<豊かな自然継承したい>

 石巻市南浜地区、本年度末の開園を目指し工事が進む石巻南浜津波復興祈念公園。その一角、公園に設ける「復興の森」に植樹するクロマツやヤマツツジなどの苗木を育てるビニールハウスが並ぶ。「こころの森」の育苗ハウスだ。

 植樹は10万本以上。全て三陸地域に自生する樹木から採取した種から育て、開園までには4万本の植樹を目指し、スタッフが笑顔で作業を進めている。

 東日本大震災で甚大な被害を受けた南浜地区。代表理事の古藤野靖さん(60)の実家兼店舗も全壊した。何も無くなった古里が復興公園になると知り、その再生に関わりたいという思いが、未来へと引き継がれる森づくりという事業と結びついた。

 牧山や日和山でモミジ、コナラ、南浜でハマナスなど40種以上の種を採集、育てる。この地が育んだ植物。「自然との共生というが、主(あるじ)は自然。人は生かされている存在ということを忘れてはいけない」と古藤野さん。

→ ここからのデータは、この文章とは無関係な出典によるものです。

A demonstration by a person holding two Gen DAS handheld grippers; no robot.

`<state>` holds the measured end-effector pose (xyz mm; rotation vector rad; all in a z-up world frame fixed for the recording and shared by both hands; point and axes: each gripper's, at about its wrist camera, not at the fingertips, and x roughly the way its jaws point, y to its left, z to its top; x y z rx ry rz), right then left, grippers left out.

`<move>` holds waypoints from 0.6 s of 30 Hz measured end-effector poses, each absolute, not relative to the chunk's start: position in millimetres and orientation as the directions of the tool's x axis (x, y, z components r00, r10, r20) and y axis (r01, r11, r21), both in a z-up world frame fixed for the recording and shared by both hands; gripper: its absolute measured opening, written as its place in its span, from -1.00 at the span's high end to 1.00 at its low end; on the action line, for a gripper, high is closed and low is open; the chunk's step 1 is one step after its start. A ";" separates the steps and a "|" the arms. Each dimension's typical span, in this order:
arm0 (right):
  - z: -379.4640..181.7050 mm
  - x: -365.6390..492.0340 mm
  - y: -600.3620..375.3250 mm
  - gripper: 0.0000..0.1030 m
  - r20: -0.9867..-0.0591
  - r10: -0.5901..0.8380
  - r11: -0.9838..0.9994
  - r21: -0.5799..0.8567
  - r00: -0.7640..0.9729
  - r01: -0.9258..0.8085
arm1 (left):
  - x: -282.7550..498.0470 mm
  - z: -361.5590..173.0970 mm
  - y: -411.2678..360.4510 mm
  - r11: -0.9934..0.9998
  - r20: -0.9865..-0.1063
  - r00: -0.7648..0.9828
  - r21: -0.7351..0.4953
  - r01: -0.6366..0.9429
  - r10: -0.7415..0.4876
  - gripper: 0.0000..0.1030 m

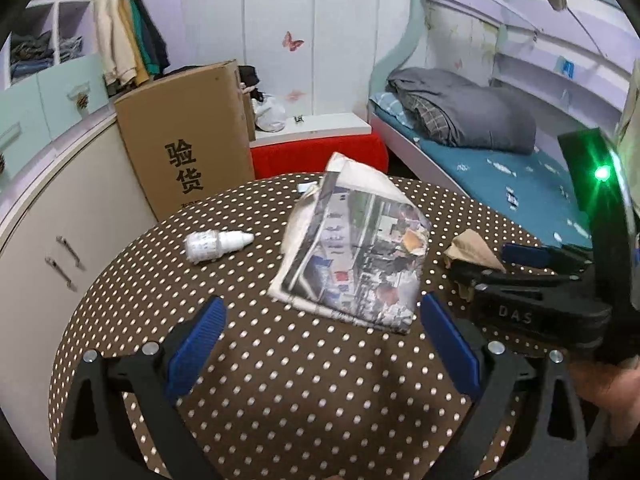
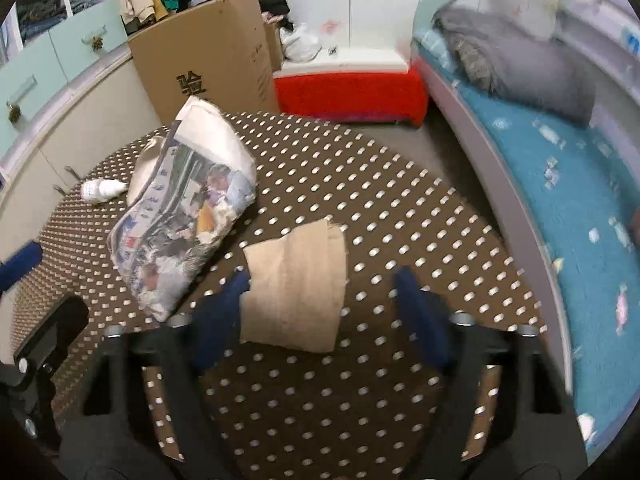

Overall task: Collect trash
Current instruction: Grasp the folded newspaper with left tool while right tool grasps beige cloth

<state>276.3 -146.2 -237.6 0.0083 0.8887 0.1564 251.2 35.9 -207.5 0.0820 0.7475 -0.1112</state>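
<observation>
Brown paper scrap (image 2: 294, 290): being straddled near the table's (image 2: 400, 216) right edge, long axis running away from the tool.
Right gripper (image 2: 320, 304): being held half-wide, pads not pressing.
Left gripper (image 1: 320, 320): being held wide, facing the newspaper (image 1: 356, 248).

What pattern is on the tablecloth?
Brown with white polka dots on the tablecloth; clearest in the left wrist view.

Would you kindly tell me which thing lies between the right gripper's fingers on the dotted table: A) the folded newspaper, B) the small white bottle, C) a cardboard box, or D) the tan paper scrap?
D: in the right wrist view the tan paper scrap sits between the right gripper fingers, while the newspaper and white bottle lie off to the left.
</observation>
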 end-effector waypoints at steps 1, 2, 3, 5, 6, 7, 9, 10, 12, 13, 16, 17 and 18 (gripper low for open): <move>-237.2 277.2 -147.5 0.41 -0.770 0.153 0.987 0.089 0.620 -0.133 | 255.8 -209.6 30.7 0.989 -0.684 0.726 0.042 0.141 -0.074 -0.85; -236.6 274.7 -154.5 0.47 -0.765 0.182 0.983 0.132 0.618 -0.126 | 258.9 -211.4 27.0 0.988 -0.686 0.723 0.044 0.149 -0.078 -0.85; -236.8 272.8 -158.7 0.50 -0.761 0.192 0.981 0.148 0.619 -0.121 | 262.5 -213.7 22.2 0.986 -0.690 0.718 0.047 0.161 -0.084 -0.85; -233.2 262.8 -170.3 0.50 -0.746 0.205 0.978 0.176 0.634 -0.110 | 270.8 -219.9 7.3 0.979 -0.700 0.709 0.076 0.191 -0.084 -0.85; -232.1 259.6 -173.6 0.50 -0.740 0.213 0.976 0.188 0.638 -0.108 | 273.6 -221.9 1.8 0.976 -0.700 0.710 0.097 0.197 -0.074 -0.85; -230.0 254.9 -178.4 0.50 -0.734 0.222 0.974 0.202 0.642 -0.106 | 278.7 -226.1 -6.9 0.970 -0.701 0.712 0.140 0.199 -0.044 -0.85; -223.8 245.3 -186.6 0.50 -0.723 0.227 0.972 0.213 0.653 -0.102 | 291.6 -235.1 -23.1 0.953 -0.724 0.689 0.216 0.211 0.012 -0.85; -220.9 241.0 -190.3 0.50 -0.717 0.231 0.970 0.222 0.658 -0.099 | 297.2 -238.2 -28.8 0.946 -0.730 0.682 0.249 0.208 0.042 -0.85; -215.0 239.3 -191.7 0.50 -0.710 0.235 0.969 0.228 0.664 -0.098 | 305.7 -240.4 -38.4 0.933 -0.719 0.688 0.305 0.192 0.094 -0.86; -212.0 236.3 -193.3 0.50 -0.705 0.237 0.968 0.230 0.668 -0.100 | 310.4 -240.2 -42.5 0.928 -0.713 0.693 0.320 0.191 0.103 -0.86; -206.7 231.5 -197.8 0.50 -0.697 0.246 0.966 0.237 0.674 -0.107 | 319.5 -239.2 -45.3 0.928 -0.712 0.694 0.323 0.188 0.107 -0.64; -203.4 228.0 -199.4 0.50 -0.691 0.248 0.965 0.239 0.679 -0.109 | 319.7 -238.4 -44.0 0.935 -0.725 0.686 0.287 0.209 0.069 -0.39; -201.4 225.8 -201.7 0.50 -0.686 0.250 0.964 0.242 0.683 -0.110 | 318.3 -237.7 -44.3 0.937 -0.733 0.678 0.269 0.222 0.050 0.00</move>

 森は長い時を刻む場所。今を生きる子どもたちに自然のかけがいのなさを知ってもらう。それを未来の子孫が受け継ぐ。子どもたちが森に集い、自然と対話する-古藤野さんたちスタッフが描く「復興の森」だ。

 NPO法人として毎年、多くのボランティアの力を借り、9月には植樹祭も開催してきた。追悼と鎮魂、自然災害の教訓を携え、一緒に未来へ向かう「みんなの森」。コロナ収束後、再び多くの人が植樹作業に加わる姿を苗木たちは待っている。

■法人概要
 2013年、市民有志の団体として発足。15年8月に法人化。常時、7人ほどが活動している。18年、国土交通省「手づくり郷土(ふるさと)賞」(一般部門)に選出。事務所は石巻市築山1丁目。0225(23)3877、代表携帯090(6682)2777。